When you find the line with "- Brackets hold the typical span" among the records below, reproduce it and each line after it exactly, ending with the line with "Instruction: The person".

(Dataset items)
▼
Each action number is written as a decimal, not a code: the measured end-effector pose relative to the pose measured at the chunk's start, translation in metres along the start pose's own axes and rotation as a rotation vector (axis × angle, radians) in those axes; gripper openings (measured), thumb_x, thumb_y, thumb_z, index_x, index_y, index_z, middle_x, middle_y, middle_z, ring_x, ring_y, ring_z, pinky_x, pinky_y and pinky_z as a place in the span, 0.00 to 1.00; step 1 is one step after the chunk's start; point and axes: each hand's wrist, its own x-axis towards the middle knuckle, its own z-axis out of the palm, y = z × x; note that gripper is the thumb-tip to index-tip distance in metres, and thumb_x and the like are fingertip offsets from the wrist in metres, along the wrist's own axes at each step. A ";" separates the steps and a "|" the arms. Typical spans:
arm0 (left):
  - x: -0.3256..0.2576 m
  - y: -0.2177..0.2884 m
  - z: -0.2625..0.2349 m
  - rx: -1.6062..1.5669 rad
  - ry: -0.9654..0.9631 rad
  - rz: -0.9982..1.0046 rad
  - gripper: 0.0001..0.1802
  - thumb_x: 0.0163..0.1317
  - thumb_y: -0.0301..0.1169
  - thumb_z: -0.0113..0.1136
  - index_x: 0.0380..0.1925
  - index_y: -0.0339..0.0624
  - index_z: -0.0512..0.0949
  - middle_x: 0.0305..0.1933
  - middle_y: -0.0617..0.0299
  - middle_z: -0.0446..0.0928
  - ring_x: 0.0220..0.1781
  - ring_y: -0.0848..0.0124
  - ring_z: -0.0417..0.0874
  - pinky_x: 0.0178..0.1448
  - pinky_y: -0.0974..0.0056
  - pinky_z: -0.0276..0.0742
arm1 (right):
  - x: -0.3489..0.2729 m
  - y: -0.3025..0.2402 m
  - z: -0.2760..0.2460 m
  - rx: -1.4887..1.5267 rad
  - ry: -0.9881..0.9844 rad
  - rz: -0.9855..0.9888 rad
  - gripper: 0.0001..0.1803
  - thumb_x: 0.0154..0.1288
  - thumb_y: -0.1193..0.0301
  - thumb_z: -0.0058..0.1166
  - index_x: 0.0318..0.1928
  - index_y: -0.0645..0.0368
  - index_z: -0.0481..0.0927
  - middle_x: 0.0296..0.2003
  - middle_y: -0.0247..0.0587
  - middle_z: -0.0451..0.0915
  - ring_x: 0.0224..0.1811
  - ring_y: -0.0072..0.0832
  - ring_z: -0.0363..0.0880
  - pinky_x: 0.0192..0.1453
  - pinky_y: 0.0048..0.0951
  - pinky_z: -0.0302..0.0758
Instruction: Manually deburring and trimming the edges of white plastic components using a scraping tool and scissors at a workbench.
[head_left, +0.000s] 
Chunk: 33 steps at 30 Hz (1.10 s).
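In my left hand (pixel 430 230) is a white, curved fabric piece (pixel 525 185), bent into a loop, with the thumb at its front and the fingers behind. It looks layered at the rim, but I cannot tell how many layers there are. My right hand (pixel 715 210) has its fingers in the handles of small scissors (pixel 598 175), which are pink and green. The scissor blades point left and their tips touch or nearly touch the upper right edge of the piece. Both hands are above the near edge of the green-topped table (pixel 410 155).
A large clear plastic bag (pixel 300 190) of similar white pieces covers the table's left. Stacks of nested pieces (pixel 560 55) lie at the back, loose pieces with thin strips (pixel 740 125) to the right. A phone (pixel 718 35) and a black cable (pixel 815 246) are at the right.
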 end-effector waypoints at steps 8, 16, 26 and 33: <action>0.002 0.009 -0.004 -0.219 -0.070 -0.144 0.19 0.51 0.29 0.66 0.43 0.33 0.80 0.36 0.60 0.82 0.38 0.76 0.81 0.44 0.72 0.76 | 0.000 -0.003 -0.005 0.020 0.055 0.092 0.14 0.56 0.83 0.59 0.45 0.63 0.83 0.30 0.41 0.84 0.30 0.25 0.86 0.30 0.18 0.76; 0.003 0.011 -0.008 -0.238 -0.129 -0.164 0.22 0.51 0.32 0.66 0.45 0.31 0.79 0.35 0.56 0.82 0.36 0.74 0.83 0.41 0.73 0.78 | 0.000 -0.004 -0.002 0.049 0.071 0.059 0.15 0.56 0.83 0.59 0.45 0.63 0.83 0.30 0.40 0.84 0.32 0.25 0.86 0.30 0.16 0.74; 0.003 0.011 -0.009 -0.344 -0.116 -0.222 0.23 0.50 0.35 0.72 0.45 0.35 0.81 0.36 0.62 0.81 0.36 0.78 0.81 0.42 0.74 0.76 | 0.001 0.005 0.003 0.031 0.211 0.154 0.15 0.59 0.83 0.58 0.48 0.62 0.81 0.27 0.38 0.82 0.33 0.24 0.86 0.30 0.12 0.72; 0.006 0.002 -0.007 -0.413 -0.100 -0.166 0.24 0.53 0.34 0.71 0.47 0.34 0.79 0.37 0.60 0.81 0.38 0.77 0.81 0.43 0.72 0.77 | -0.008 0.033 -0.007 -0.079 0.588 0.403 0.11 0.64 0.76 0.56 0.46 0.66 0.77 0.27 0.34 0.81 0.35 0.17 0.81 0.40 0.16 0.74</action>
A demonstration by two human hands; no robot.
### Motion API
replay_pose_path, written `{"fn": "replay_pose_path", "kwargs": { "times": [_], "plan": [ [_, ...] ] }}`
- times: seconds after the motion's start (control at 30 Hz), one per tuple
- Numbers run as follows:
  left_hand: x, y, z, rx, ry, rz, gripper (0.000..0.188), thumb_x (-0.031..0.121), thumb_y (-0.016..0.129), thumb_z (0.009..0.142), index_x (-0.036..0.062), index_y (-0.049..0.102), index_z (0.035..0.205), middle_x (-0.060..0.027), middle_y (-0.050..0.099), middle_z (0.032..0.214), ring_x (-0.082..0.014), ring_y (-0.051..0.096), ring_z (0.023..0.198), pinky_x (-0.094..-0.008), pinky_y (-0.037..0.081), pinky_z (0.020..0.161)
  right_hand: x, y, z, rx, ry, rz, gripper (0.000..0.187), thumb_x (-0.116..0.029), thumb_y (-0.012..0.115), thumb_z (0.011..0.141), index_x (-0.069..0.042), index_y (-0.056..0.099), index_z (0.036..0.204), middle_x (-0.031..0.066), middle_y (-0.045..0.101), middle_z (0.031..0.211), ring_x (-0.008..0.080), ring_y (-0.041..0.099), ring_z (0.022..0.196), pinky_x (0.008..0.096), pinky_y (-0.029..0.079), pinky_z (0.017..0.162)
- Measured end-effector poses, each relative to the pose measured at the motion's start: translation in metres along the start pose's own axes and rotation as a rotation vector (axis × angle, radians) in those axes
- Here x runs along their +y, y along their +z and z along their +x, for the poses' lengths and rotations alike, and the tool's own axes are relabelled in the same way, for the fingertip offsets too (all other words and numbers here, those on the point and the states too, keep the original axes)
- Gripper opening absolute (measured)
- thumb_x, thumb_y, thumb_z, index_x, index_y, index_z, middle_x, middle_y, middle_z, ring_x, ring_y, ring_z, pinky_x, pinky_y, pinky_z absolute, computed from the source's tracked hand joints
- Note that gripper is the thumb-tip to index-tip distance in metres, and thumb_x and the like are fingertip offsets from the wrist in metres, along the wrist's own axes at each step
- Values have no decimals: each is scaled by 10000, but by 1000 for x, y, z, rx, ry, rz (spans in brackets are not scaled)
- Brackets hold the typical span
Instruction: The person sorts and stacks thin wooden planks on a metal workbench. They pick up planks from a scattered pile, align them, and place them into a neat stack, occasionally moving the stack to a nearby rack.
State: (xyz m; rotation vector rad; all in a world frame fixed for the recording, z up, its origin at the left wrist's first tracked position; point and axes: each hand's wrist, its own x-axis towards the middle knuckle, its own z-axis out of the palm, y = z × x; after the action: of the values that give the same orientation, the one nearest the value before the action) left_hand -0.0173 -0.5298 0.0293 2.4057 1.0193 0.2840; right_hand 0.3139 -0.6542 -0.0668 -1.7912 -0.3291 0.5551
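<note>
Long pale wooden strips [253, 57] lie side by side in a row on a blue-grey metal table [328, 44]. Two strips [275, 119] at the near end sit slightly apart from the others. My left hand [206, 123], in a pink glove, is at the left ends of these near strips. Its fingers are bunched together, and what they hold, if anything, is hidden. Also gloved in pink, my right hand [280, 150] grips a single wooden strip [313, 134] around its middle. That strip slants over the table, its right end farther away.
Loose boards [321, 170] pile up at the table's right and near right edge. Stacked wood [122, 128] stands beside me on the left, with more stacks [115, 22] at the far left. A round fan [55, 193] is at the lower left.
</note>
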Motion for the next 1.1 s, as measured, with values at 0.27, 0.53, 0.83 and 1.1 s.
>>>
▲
* [Response to the exercise]
- Brackets hold the typical span
Instruction: The person sorts and stacks thin wooden planks on a metal workbench. They pick up planks from a scattered pile, align them, and place them into a neat stack, occasionally moving the stack to a nearby rack.

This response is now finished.